Tri-State Gimme 5 Results
On Tuesday night, March 17, 2026, the Tri-State Gimme 5 draw in Vermont marked a notable return: 06 09 14 20 39 reappeared in the draw after a -day drought. In a system where combinations should surface roughly once every 1 in 575,757 draws, an absence of this length stands out for anyone tracking long-horizon frequency trends.
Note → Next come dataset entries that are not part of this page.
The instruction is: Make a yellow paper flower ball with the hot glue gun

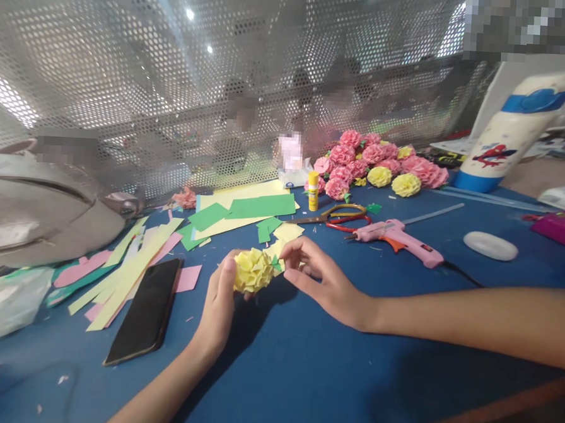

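Observation:
My left hand (218, 300) grips a yellow paper flower (253, 270) with crinkled, layered petals, the thumb lying along its near left side. A small green paper leaf (276, 263) sticks out from the flower's right side. Close beside that leaf is my right hand (323, 283), its fingers curved and the thumb and forefinger apart; whether a fingertip touches the leaf is hard to make out. Both hands are just above the blue table (301, 389). Beyond them lie cut green paper (262, 205), scissors (343, 216) and a pink glue gun (399, 240).
Pink paper flowers (342, 154) are heaped at the back, near a glue stick (313, 191). A bottle (509, 135) stands back right; a white oval object (490, 246) lies nearer. Leftward are a phone (147, 308), paper strips (137, 273) and a bag (41, 205). A perforated screen (129, 71) rises behind.

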`<state>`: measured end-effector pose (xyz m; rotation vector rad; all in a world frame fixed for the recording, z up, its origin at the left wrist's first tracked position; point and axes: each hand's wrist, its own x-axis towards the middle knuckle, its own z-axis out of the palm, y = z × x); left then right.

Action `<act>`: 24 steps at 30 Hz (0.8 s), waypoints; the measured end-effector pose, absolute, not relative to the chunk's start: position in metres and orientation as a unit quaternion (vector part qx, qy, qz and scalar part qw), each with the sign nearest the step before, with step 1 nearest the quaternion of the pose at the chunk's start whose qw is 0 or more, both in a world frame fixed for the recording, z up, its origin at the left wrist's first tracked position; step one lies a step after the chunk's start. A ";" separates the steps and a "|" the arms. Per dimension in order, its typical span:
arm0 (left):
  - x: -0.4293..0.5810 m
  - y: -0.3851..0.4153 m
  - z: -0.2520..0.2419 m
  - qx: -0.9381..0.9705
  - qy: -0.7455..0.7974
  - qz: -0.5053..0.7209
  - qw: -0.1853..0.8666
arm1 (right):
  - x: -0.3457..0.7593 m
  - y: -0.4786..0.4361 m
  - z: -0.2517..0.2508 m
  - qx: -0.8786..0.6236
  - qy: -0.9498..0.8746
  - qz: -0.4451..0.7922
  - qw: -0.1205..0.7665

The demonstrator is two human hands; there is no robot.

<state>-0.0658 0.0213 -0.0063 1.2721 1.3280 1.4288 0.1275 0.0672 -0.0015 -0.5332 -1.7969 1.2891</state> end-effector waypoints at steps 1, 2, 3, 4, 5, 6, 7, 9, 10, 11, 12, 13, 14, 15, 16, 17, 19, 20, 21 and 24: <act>-0.064 0.020 -0.004 0.516 0.508 0.565 0.395 | 0.127 0.067 -0.002 -0.217 -0.709 0.517 0.427; -0.063 0.020 -0.002 0.530 0.491 0.567 0.395 | 0.127 0.068 -0.003 -0.222 -0.700 0.523 0.433; -0.062 0.019 -0.001 0.541 0.477 0.567 0.398 | 0.127 0.068 -0.003 -0.227 -0.689 0.532 0.436; -0.062 0.019 0.001 0.546 0.469 0.566 0.401 | 0.127 0.068 -0.004 -0.231 -0.679 0.543 0.437; -0.061 0.018 0.001 0.549 0.465 0.566 0.402 | 0.127 0.069 -0.004 -0.234 -0.672 0.552 0.435; -0.061 0.018 0.002 0.551 0.462 0.566 0.403 | 0.127 0.069 -0.003 -0.235 -0.667 0.558 0.434; -0.061 0.018 0.002 0.552 0.460 0.566 0.404 | 0.127 0.070 -0.003 -0.236 -0.665 0.560 0.434; -0.062 0.018 0.001 0.554 0.456 0.565 0.409 | 0.127 0.071 -0.002 -0.235 -0.665 0.560 0.434; -0.062 0.019 0.001 0.553 0.453 0.565 0.412 | 0.127 0.072 -0.002 -0.235 -0.666 0.560 0.434; -0.061 0.019 0.001 0.551 0.452 0.565 0.416 | 0.127 0.072 -0.003 -0.235 -0.666 0.559 0.433; -0.061 0.019 0.001 0.548 0.453 0.566 0.418 | 0.127 0.072 -0.003 -0.234 -0.667 0.559 0.434; -0.060 0.019 0.001 0.543 0.455 0.568 0.418 | 0.126 0.072 -0.004 -0.233 -0.667 0.559 0.433; -0.060 0.019 0.002 0.538 0.459 0.571 0.417 | 0.126 0.072 -0.004 -0.231 -0.668 0.559 0.434; -0.059 0.019 0.003 0.534 0.463 0.573 0.415 | 0.126 0.071 -0.004 -0.229 -0.668 0.559 0.435; -0.058 0.019 0.004 0.531 0.467 0.576 0.411 | 0.127 0.070 -0.003 -0.227 -0.668 0.559 0.435; -0.057 0.019 0.005 0.528 0.472 0.578 0.405 | 0.127 0.069 -0.001 -0.224 -0.669 0.559 0.437; -0.056 0.019 0.008 0.526 0.480 0.581 0.393 | 0.131 0.067 0.010 -0.219 -0.681 0.552 0.429; -0.056 0.019 0.008 0.526 0.482 0.583 0.389 | 0.134 0.067 0.018 -0.217 -0.698 0.541 0.416; -0.056 0.019 0.009 0.526 0.481 0.585 0.388 | 0.139 0.068 0.027 -0.214 -0.728 0.519 0.392; -0.055 0.017 0.008 0.525 0.468 0.588 0.398 | 0.167 0.073 0.059 -0.205 -0.886 0.324 0.261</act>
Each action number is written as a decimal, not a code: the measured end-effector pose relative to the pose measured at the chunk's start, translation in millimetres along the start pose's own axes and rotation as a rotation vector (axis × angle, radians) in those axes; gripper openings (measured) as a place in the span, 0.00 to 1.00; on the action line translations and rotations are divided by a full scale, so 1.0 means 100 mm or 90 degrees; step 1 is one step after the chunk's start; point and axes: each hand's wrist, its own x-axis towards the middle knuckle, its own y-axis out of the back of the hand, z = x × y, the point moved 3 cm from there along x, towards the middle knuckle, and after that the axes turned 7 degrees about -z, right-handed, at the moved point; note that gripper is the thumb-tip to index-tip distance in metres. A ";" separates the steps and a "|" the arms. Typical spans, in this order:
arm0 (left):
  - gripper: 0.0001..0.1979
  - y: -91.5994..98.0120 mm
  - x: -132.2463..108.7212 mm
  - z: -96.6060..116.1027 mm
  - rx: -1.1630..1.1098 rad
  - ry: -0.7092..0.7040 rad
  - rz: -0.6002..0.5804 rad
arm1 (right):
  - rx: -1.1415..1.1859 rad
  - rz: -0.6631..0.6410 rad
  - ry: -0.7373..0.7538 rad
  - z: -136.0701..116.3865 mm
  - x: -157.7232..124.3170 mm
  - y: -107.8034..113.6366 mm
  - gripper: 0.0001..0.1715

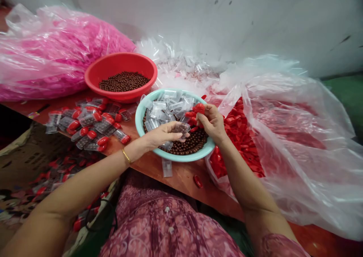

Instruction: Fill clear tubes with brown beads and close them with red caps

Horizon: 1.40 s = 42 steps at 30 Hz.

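Note:
Over a pale blue basin point(210, 149), my left hand point(161, 136) is closed around a small clear plastic container point(182, 128) with brown balls in it. Just to the right, my right hand point(212, 122) pinches a red cap point(199, 108) between thumb and fingers. Cap and container are apart. Brown balls point(188, 143) lie in the basin's near side, with several clear empty containers point(167, 107) heaped on top of them. A few more red caps point(193, 121) rest on that heap beside my right hand.
Filled red-capped containers point(92, 122) are piled on the table's left, above a carton point(17, 166) holding more. Behind stand a red bowl point(90, 73) of brown balls and a pink-filled bag point(56, 49). A plastic bag point(283, 136) of red caps lies right; one loose cap point(197, 181) sits near the edge.

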 end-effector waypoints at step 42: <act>0.11 -0.14 -0.15 0.10 0.606 0.025 0.183 | -0.273 -0.230 -0.070 -0.41 -0.39 -0.45 0.25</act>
Winning numbers for 1 draw on March 17, 2026 in Vermont.
Draw times: Evening.
Our take on the Tri-State Gimme 5 results
March 17, 2026Tri-State Gimme 5 report — Tuesday night, March 17, 2026: 06 09 14 20 39 shows a notable pattern
On Tuesday night, March 17, 2026, the Tri-State Gimme 5 draw in Vermont marked a notable return: 06 09 14 20 39 reappeared in the draw after a -day drought. In a system where combinations should surface roughly once every 1 in 575,757 draws, an absence of this length stands out for anyone tracking long-horizon frequency trends.
Overview
On Tuesday night, March 17, 2026, the Tri-State Gimme 5 draw in Vermont marked a notable return: 06 09 14 20 39 reappeared in the draw after a -day drought. In a system where combinations should surface roughly once every 1 in 575,757 draws, an absence of this length stands out for anyone tracking long-horizon frequency trends.
Combo Profile
As a number pattern, 06 09 14 20 39 uses 5 distinct numbers and a wide spread from 6 to 39.
Why Droughts Matter
Large gaps function as context, not a forecast - they document what has already happened. They clarify how far outcomes drift from baseline cadence.
Data Notes
Specifically: this analysis summarizes the draw results for Tuesday night, March 17, 2026 with benchmarking against long-run cadence. It is intended for context, not forecasting.
From Stepzero
The core idea: this series is designed to sustain continuity in the archive as a reference point for continuity. The intent is clarity, not prediction.
Additional Context
Long-horizon measurement matters most when viewed across extended windows. As samples expand, the distribution becomes clearer and anomalies settle into their expected ranges. Long-horizon tracking is the only reliable way to separate short-term noise from persistent drift. By logging each outcome against its expected cadence, the system builds a distribution profile that becomes more stable as the sample grows.
Adding to the Long-Term Record
In long-horizon tracking, this result extends the historical ledger to the record. The long-run picture sharpens as entries accrue.